こうした練習を繰り返し、11人ものプロ選手がうまれた。そのなかで、共通点はなにか。
「サッカーが好き、ゴールキーパーが好き、という気持ちじゃないですかね。メンタルの部分は大きい」と浅野コーチはいう。中学時代の権田に忘れられないエピソードがある。
中学3年の夏休みにあったクラブユース選手権準々決勝。その試合で、権田は高いボールの処理を2度ミスし、いずれも失点につながった。普通の中学生のGKなら落ち込み、投げ出してもおかしくない場面だ。それに加え、さらに、PK戦では自らが蹴って失敗した。
「このまま負けてしまうのかな」。浅野コーチの思いとは裏腹に、権田はそこからPKを2本止めて、チームを勝利に導いた。ミスをしても引きずらない心、取り返す気持ち。そんな強さを教え子は持っていた。

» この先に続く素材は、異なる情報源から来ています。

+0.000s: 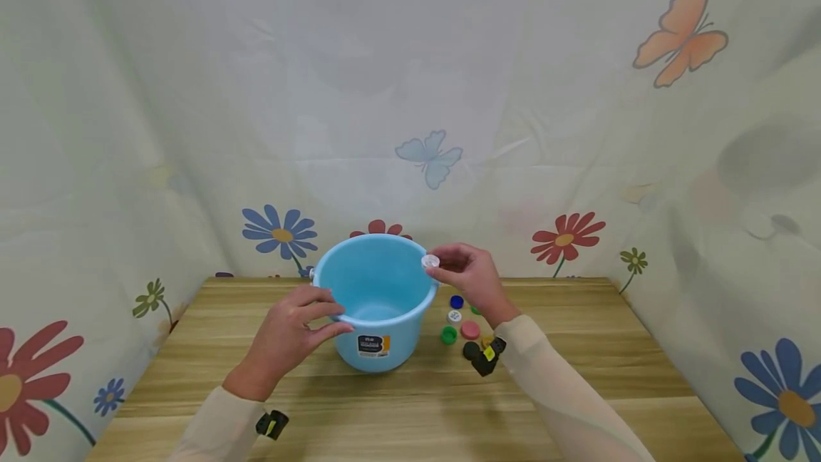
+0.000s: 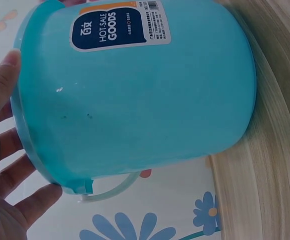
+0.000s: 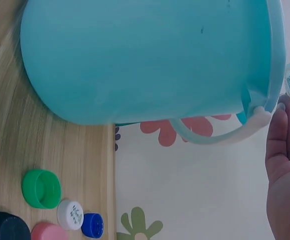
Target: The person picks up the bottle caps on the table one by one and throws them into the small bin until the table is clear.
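A light blue bucket (image 1: 410,339) stands upright on the wooden table, with a printed label (image 1: 374,346) on its front. My left hand (image 1: 291,330) holds the near left of its rim, thumb outside and fingers over the edge. Between thumb and fingers, my right hand (image 1: 474,276) pinches a white bottle cap (image 1: 430,262) at the right side of the rim. Printed marks show on that cap in the right wrist view. Inside the bucket, the part of the floor that shows is bare.
Right of the bucket lie loose bottle caps: blue (image 1: 456,301), white (image 1: 454,316), green (image 1: 448,335), pink (image 1: 470,330), black (image 1: 471,351) and others partly behind the right wrist. The bucket's pale handle (image 3: 224,136) hangs at the back. A flowered curtain (image 1: 359,91) surrounds the table.
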The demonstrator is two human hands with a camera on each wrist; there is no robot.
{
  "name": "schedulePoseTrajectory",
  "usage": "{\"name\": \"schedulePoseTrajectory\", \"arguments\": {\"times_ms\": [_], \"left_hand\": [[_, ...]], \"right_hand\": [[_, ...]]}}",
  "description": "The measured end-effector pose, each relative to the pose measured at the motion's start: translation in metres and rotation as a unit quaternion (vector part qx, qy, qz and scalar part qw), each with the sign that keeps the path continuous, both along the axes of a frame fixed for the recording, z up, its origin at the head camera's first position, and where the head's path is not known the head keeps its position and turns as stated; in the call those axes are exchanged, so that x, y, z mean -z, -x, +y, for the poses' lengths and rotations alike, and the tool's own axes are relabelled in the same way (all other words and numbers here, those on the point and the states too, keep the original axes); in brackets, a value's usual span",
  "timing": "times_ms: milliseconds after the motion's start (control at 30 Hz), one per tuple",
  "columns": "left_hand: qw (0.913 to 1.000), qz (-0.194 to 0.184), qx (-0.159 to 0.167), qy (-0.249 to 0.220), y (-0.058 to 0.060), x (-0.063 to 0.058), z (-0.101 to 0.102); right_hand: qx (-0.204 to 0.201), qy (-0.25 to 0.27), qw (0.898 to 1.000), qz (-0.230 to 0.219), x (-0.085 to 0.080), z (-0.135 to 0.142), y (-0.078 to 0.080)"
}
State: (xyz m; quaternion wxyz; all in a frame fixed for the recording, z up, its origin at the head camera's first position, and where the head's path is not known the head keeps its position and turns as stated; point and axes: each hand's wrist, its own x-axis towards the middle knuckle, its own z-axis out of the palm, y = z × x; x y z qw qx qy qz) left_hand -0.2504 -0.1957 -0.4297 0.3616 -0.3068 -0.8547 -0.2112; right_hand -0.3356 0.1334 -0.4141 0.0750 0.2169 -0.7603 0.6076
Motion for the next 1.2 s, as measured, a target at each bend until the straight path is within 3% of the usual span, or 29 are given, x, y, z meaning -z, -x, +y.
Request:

現在、FC東京の37歳、阿部伸行は高校時代、183センチの長身GKだった。
ただ、高校1年でFC東京の下部組織に入った当初、阿部が練習している姿をみたある神奈川の強豪校のコーチは「あの子、大丈夫なの?」。横っ飛びも十分にできなかった。ただ、「ベースをしっかりさせれば、大丈夫」と粘り強く指導した。
高校3年でプリンスリーグ関東でそのチームと対戦した際に、完封。相手チームを「本当に同じ子なの?」と驚かせた。
「1人1人に、違う良い部分はある」と浅野コーチ。今もプロに進んだ教え子の試合を見ては、気づいたことをLINEで送る。1月2日には自宅に教え子たちが集まり、デンマークの名GKのシュマイケルのビデオを見る。
その熱意はどこからくるのか。
「ゴールキーパーを、1番人気のあるポジションにしたいので」
日本代表にも選ばれた教え子とともに、その夢を追い続けている。